A

David

Darling

biology

Biology is the study of living things, i.e., the science of plants, animals (including humans), and microorganisms (see microbiology. Traditionally there were two main branches of biology, the study of animals zoology and the study of plants (botany). Within each of these main branches are a number of divisions dealing with structure (anatomy, cytology), development and function (physiology, embryology), inheritance (genetics, evolution), classification (taxonomy), and interrelations of organisms with each other and their environment (ecology). These branches are also split up into a number of specialist fields, such as mycology, entomology, herpetology.

 

However, the traditional division into zoology and botany no longer applies since groups of biosciences have developed which span their limits, e.g., microbiology, bacteriology, virology, oceanography, marine biology, and limnology. These are also biosciences that bridge the gap between the physical sciences of chemistry, physics, and geology, e.g., biochemistry, biophysics, and paleontology. Similarly there are those that relate to areas of human behavior, e.g., psychology and sociology.

 

Disciplines such as medicine, veterinary medicine, agronomy, and horticulture also have a strong basis in biology.

 


History of biology

To a large extent the history of biology is the history of its constituent sciences. Since the impetus to investigate the living world generally arose in a desire to improve the techniques of medicine or of agriculture, most early biologists were in the first instance physicians or landowners. An exception is provided by Aristotle, the earliest systematist of biological knowledge and himself an outstanding biologist – he founded the science of comparative anatomy – but most other classical authors, such as Galen and Celsus and the members of the Hippocratic school, were primarily physicians. In the medieval period much biological knowledge became entangled in legend and allegory. The classical texts continued to be the principal sources of knowledge although new compilations, such as Avicenna's Canon of medicine, were produced by Muslim philosophers. In sixteenth-century Europe interest revived in descriptive natural history, the work of Gesner being notable; physicians such as Paracelsus began to develop a chemical pharmacology and experimental anatomy revived in the work of Vesalius, Fabricius, and Fallopius. The discoveries of Servetus, Harvey, and Malpighi followed. Quantitative plant physiology began with the work of van Helmont and was taken to spectacular ends in the work of Stephen Hales.
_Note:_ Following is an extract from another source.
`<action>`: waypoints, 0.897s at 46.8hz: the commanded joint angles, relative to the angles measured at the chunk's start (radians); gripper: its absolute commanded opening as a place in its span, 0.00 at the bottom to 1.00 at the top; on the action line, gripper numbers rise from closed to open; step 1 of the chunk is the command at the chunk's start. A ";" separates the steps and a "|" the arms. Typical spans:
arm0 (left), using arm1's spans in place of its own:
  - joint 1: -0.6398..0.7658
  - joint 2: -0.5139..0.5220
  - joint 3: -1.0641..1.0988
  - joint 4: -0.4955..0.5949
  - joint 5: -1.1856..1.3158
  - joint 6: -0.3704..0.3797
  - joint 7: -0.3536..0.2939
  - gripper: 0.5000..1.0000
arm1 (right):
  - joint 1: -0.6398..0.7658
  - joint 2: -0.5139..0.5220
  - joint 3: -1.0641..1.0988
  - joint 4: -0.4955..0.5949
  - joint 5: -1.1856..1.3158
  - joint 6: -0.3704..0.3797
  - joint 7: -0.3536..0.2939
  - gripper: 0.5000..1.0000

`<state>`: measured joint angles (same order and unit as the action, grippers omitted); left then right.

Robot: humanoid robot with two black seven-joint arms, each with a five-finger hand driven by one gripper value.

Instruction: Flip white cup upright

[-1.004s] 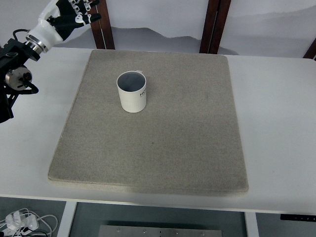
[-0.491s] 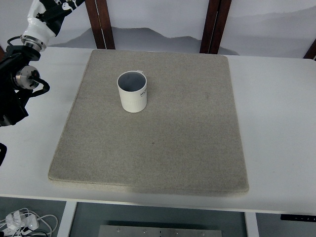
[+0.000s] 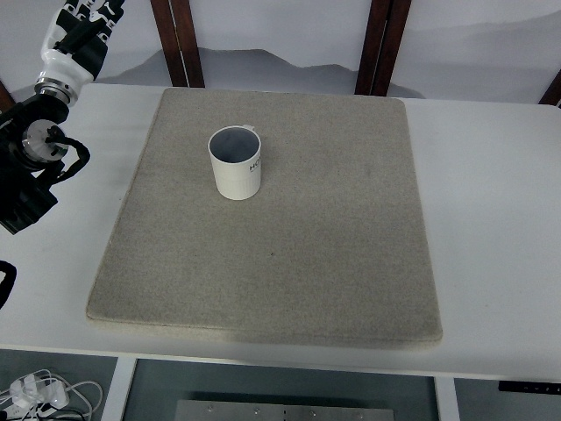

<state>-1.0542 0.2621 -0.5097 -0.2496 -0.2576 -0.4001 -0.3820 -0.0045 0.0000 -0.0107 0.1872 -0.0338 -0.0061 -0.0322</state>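
Cup: white cup (image 3: 235,164) stands upright, mouth up, on the grey mat (image 3: 272,263).
Left hand (image 3: 81,26): top-left corner over the worktop (image 3: 491,219), holding nothing; finger spread unclear.

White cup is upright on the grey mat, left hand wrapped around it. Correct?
Not quite. The white cup stands upright on the grey mat, but nothing holds it. The top view shows the left hand at the upper left corner, well clear of the cup.
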 commanded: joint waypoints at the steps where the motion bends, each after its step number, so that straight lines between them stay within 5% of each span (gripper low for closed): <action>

In the seventeenth century, microscopic investigations began with the work of Hooke and van Leeuwenhoek; Grew advanced the plant organs and Ray laid the foundation for Linnaeus' classic 18th-century formulation of the classification of plants. The same era saw Buffon devise a systematic classification of animals and von Haller lay the groundwork for the modern study of physiology.

 

The 17th century had seen controversies over the role of mechanism in biological explanation – la Mettrie had even developed the theories of Descartes to embrace the mind of man; the nineteenth century saw similar disputes, now couched in the form of the mechanist-vitalist controversy concerning the possible chemical nature of life (see Bichat, Bernard). Developmental biology, foreshadowed by Lamarck, was thoroughly established following the work of Darwin; in anatomy, Schwann and others developed the cell concept; in histology Bichat's pioneering work was continued; in physiology, organic and even physical chemists began to play a greater role, and medical theory was revolutionized by the advent of bacteriology (see Pasteur, Koch). The impact of Mendel's discoveries in genetics was not felt until the early 1900s. Possibly the high point of 20th-century biology came with the proposal of the double-helix model for DNA, the chemical carrier of genetic information, by Crick and Watson in 1953.